Hilbert Spaces and their Duals

Defining the inner product on an abstract vector space of physical states.

Mar 13, 2025

For the past few installments we’ve been studying the physics of the simple harmonic oscillator in Quantum Mechanics. I’m emphasizing this system for two reasons. First, it is representative of the mathematics behind Quantum Mechanics. Second, it’s an extremely simple example of the representation theory of Lie algebras. Quantum Mechanics and the representation theory of infinite-dimensional Lie algebras are intimately connected, as we shall explore in due course.

Soon we will take the mathematician’s point of view seriously, expanding upon and abstracting from all the details of the Heisenberg algebra. For the moment, however, we’ve got a few loose ends to tie off.

Today we’re focusing on Hilbert spaces. We’ve had a lot of them flying around in the notes and it’s time to unify our descriptions of them.
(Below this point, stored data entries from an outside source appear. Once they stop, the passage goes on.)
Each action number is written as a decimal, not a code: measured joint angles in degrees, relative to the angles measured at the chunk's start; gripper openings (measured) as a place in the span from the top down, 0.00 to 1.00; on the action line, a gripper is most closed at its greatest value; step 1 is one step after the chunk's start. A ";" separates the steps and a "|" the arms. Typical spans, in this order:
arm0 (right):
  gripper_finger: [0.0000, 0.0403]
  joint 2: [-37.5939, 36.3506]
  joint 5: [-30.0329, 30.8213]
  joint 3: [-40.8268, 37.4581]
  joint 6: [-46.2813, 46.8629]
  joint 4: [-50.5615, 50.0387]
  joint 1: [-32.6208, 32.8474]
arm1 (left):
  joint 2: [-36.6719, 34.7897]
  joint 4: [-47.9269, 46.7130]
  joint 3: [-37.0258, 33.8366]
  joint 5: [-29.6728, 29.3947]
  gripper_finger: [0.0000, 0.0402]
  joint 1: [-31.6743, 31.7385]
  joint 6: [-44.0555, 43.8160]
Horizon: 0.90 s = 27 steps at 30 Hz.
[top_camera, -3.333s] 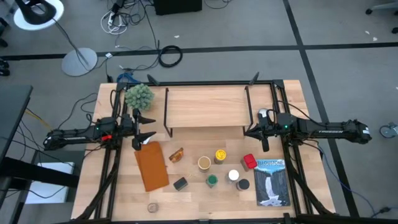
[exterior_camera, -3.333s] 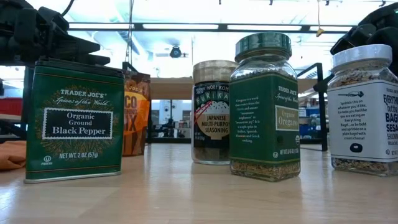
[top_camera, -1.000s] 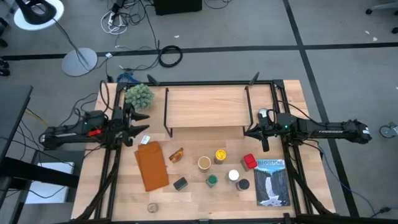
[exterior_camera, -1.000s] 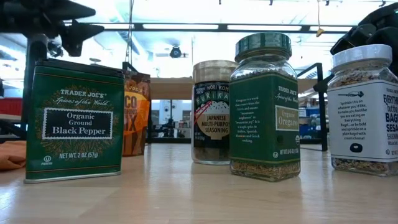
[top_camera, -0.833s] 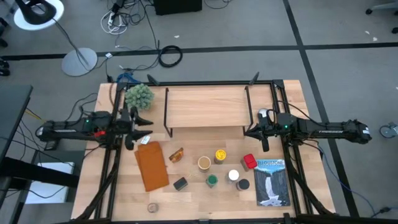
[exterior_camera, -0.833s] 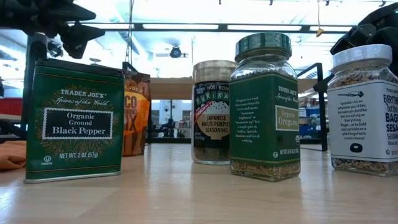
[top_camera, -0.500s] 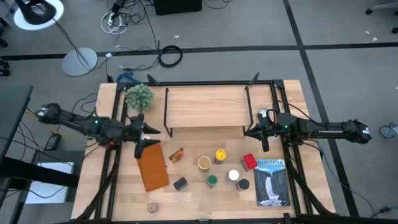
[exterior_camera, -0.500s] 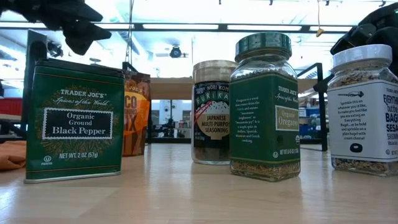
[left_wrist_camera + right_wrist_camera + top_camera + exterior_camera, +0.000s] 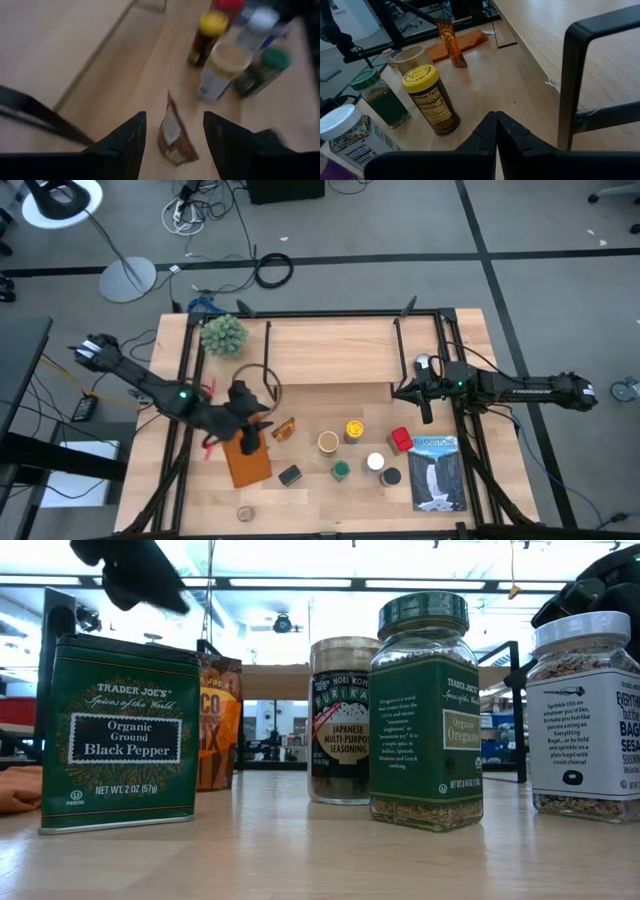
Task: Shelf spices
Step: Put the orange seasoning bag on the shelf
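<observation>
— Where do we find our left gripper (image 9: pixel 252 423)?

— Over the table's left half, above the flat orange-brown notebook (image 9: pixel 245 454), near the upright brown spice packet (image 9: pixel 173 135). Its jaws stand wide apart and hold nothing; the packet shows between the two dark fingers (image 9: pixel 122 145) but apart from them.

— And our right gripper (image 9: pixel 402 391)?

— Near the right legs of the low wooden-topped shelf with black wire legs (image 9: pixel 330 352), fingers pressed together on nothing.

— The spices?

— All on the tabletop in front of the shelf: yellow-lidded jar (image 9: pixel 354 429), tan-lidded jar (image 9: pixel 328 442), green-lidded oregano jar (image 9: pixel 426 710), white-lidded jar (image 9: pixel 375 462), red tin (image 9: pixel 401 440), green black-pepper tin (image 9: pixel 120 733).
</observation>
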 joint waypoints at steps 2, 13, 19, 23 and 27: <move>0.97 0.02 0.00 0.00 0.00 0.00 0.00 | 3.66 -1.57 1.80 0.49 0.50 0.61 -1.56; 0.97 0.01 -0.02 0.00 0.00 0.00 0.02 | 14.39 -2.27 4.01 6.83 0.50 4.73 -6.38; 0.97 0.00 -0.01 0.00 0.02 0.11 0.01 | 15.44 -2.83 4.02 7.71 0.63 6.63 -6.52; 0.97 0.01 0.00 0.00 0.01 0.18 0.01 | 15.41 -2.16 4.05 9.06 0.84 7.09 -5.83; 0.97 0.02 0.00 0.00 0.00 0.24 0.00 | 15.33 -3.15 6.40 9.89 0.98 7.06 -1.43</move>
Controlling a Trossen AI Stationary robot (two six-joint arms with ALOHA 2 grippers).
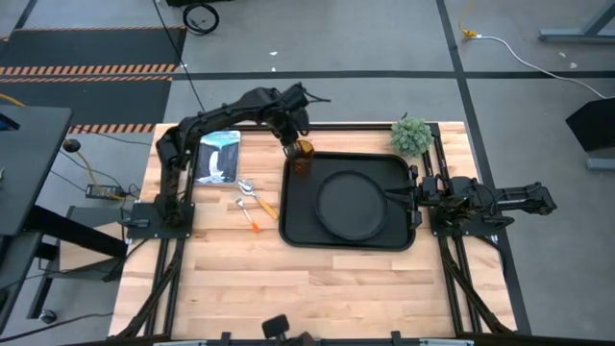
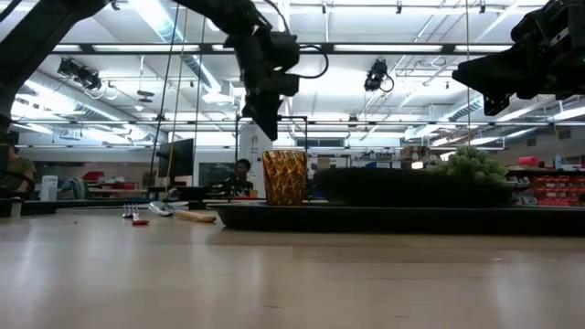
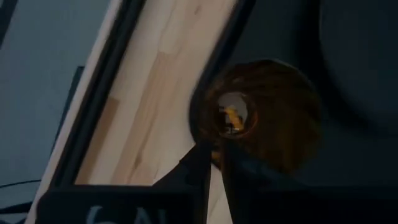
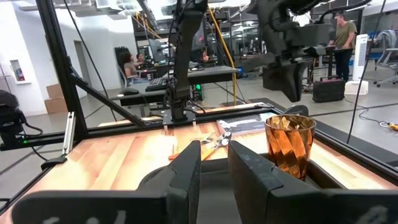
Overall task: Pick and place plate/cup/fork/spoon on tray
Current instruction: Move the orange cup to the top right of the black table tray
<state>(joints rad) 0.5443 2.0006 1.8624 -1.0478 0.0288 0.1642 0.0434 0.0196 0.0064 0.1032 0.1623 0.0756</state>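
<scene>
The left gripper (image 1: 295, 146) hangs just above the cup (image 1: 302, 160), its fingers drawn narrow over the rim and gripping nothing. The cup stands upright in the tray's (image 1: 298, 227) 10 o'clock corner. The plate (image 1: 352, 205) lies at the tray's centre, well clear of the cup. At the tray's 9 o'clock, the spoon (image 1: 248, 187) and fork (image 1: 249, 214) lie on the table (image 1: 240, 279). The right gripper (image 1: 396, 196) waits at the tray's 3 o'clock edge, fingers slightly apart.
</scene>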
Hilbert Spaces and Inner Products

A Hilbert space H is a vector space equipped with an inner product. This is a generalization of the notion of the Euclidean dot product from three-dimensional geometry.

In that three dimensions, we simply summed the product of the components of the two vector together.

\(\langle v , w \rangle = \vec{v}\cdot \vec{w}= \sum_{j=1}^{3}v_{j}w_{j},\quad v,w \in \mathbb{R}^{3}.\)

The inner product allows us to assign a norm or magnitude to each vector,

\(| \vec{v} |^{2} = \langle v , v \rangle = \sum_{j=1}^{3} v_{j}^{2},\)

which in turn gives us a meaningful notion of distance in that vector space,

\(d(v,w) = | \vec{v} - \vec{w} | = \sqrt{\langle v-w , v-w\rangle}.\)

It just so happens that this norm is the standard, Euclidean norm on R^3.

We seek to build the same kind of inner product for Hilbert spaces like H. The added complexities for us include the fact that H is complex and can be infinite-dimensional.

Without getting too formal, let us take these two complications in turn. First, we complex conjugate the components of the first vector in the pairwise product,

\(\langle v , w \rangle = \sum_{j=1}^{3}v_{j}^{\star}w_{j},\quad v,w \in \mathbb{C}^{3}.\)

Exercise: Show that if H is a finite-dimensional, complex vector space, this new inner product defines a norm and a distance on H.

Second, if the vectors are countably infinite - as with functional representations - we have seen previously that the sum generalizes to an integral1,

\(\langle v , w \rangle = \int dz \; v^{\star}(z) w(z).\)

Exercise: What requirements or restrictions do you anticipate for such a vector space of functions? Describe how this construction also defines a norm and a distance on those functions.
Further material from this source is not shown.